● Action item
Below are records; please give the number of their lines that contain the string "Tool", and only that number.

● Data

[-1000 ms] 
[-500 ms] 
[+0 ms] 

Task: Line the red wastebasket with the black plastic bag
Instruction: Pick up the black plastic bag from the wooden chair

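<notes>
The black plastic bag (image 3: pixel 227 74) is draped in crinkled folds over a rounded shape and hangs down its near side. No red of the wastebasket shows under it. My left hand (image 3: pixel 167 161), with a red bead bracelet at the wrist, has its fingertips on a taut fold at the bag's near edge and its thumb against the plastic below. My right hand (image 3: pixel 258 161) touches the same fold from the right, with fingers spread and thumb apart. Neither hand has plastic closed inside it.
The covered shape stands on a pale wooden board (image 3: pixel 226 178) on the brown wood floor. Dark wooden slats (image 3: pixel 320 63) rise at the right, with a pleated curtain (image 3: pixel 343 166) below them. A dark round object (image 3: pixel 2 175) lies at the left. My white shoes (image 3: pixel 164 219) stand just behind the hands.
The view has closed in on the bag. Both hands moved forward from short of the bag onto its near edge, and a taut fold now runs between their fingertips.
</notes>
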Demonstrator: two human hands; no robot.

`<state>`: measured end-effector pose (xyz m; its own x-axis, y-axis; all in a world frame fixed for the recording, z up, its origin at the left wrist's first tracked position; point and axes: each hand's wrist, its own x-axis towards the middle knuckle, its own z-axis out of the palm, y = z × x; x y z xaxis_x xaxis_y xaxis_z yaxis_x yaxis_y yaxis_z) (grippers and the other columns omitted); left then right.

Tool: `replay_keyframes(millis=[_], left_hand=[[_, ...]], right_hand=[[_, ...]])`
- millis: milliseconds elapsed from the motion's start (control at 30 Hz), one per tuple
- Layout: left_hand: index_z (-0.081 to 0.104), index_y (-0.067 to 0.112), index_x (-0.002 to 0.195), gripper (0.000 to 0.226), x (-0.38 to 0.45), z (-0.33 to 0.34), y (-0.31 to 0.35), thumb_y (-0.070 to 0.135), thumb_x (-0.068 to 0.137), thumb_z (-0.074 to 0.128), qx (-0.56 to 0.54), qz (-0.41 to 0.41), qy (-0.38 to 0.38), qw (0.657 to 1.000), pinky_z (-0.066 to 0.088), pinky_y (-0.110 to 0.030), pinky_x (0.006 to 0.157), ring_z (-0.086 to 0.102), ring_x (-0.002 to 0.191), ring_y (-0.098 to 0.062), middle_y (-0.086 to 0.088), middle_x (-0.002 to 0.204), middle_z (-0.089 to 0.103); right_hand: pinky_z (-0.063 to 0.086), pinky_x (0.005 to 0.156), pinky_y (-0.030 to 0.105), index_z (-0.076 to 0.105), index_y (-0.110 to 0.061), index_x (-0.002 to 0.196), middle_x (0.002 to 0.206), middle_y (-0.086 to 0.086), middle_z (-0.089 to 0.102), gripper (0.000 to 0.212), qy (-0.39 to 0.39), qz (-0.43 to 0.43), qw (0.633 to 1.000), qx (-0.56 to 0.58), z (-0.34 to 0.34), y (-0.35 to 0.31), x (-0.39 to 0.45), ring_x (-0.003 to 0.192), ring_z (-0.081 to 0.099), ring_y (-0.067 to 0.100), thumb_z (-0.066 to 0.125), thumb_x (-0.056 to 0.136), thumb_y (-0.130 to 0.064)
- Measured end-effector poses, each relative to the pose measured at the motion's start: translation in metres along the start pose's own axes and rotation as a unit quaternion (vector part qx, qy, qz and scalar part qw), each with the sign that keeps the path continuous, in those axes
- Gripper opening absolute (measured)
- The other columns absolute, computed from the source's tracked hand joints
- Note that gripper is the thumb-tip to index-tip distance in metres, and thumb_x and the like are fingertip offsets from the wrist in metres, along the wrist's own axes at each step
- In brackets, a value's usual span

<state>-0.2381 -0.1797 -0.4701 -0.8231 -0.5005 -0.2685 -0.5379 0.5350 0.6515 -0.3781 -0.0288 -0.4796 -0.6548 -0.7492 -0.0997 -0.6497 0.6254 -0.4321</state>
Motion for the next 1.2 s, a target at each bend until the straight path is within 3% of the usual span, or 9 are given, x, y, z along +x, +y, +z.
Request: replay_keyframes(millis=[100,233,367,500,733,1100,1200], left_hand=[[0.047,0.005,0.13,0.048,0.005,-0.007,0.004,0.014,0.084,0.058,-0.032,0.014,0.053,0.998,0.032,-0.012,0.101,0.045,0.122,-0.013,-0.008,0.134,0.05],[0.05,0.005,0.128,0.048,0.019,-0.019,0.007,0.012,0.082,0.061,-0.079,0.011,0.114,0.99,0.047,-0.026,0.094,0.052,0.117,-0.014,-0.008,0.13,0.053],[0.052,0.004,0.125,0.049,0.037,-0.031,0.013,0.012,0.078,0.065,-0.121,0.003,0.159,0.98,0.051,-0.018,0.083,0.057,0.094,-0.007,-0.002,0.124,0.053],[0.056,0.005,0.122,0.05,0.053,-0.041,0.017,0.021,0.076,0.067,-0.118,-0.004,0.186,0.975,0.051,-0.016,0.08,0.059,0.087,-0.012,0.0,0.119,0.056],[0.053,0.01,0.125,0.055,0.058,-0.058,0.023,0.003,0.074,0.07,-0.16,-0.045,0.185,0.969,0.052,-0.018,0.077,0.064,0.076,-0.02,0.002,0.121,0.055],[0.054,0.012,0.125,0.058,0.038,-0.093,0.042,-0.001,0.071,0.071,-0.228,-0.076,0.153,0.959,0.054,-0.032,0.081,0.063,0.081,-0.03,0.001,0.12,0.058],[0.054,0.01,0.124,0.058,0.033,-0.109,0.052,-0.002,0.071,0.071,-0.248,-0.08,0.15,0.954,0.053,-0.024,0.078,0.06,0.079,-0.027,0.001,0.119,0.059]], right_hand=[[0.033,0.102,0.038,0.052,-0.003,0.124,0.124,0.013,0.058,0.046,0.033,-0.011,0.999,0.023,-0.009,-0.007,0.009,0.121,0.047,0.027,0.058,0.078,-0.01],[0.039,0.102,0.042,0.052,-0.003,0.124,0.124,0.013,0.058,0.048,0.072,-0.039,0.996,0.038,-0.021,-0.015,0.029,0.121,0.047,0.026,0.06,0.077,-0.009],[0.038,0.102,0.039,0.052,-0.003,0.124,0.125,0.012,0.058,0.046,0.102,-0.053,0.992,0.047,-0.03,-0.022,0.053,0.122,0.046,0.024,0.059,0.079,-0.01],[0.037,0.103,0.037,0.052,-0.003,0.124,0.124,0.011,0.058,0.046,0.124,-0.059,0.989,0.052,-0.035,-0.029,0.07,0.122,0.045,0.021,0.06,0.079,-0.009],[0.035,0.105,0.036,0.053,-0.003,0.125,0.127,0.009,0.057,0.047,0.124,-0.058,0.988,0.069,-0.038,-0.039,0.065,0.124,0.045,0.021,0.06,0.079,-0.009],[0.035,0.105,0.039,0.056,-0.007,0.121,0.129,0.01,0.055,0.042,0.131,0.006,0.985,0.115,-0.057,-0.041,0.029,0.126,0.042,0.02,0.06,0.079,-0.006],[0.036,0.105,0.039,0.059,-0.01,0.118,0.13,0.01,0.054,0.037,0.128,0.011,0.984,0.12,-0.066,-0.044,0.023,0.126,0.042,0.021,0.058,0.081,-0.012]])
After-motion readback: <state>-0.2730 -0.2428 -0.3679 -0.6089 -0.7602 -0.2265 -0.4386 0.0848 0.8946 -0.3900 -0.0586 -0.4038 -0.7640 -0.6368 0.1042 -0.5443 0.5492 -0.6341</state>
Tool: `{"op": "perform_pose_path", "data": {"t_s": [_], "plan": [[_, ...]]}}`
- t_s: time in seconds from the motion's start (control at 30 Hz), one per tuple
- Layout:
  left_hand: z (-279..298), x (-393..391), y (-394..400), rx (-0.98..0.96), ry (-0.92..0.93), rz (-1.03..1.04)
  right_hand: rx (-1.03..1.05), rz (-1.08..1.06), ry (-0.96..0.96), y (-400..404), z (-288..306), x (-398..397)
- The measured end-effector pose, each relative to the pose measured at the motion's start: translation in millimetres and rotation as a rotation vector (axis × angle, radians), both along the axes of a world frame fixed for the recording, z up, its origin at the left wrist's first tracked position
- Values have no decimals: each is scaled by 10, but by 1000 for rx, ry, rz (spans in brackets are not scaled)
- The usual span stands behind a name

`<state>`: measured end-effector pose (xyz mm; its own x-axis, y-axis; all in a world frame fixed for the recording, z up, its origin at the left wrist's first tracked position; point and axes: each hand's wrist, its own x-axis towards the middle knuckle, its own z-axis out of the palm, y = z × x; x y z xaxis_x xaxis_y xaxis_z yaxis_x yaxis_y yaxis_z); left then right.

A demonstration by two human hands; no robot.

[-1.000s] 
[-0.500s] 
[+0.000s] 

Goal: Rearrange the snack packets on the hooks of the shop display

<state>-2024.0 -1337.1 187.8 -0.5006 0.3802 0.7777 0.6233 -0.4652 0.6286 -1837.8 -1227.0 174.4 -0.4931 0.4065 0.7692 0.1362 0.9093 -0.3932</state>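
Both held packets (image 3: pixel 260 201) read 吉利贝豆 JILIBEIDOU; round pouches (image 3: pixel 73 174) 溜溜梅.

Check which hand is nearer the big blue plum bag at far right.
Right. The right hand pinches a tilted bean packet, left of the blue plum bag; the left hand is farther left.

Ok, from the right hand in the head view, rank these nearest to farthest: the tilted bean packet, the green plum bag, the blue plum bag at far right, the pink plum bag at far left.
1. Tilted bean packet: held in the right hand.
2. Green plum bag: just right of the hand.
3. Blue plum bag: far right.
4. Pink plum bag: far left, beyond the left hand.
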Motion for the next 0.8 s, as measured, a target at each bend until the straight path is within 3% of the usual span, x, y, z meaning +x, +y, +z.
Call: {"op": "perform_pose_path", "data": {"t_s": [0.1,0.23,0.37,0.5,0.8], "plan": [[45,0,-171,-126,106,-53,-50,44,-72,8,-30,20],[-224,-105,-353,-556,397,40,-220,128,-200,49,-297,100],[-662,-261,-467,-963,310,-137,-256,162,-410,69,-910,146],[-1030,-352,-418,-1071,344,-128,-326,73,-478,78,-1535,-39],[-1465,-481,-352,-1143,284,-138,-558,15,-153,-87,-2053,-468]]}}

● Task response
2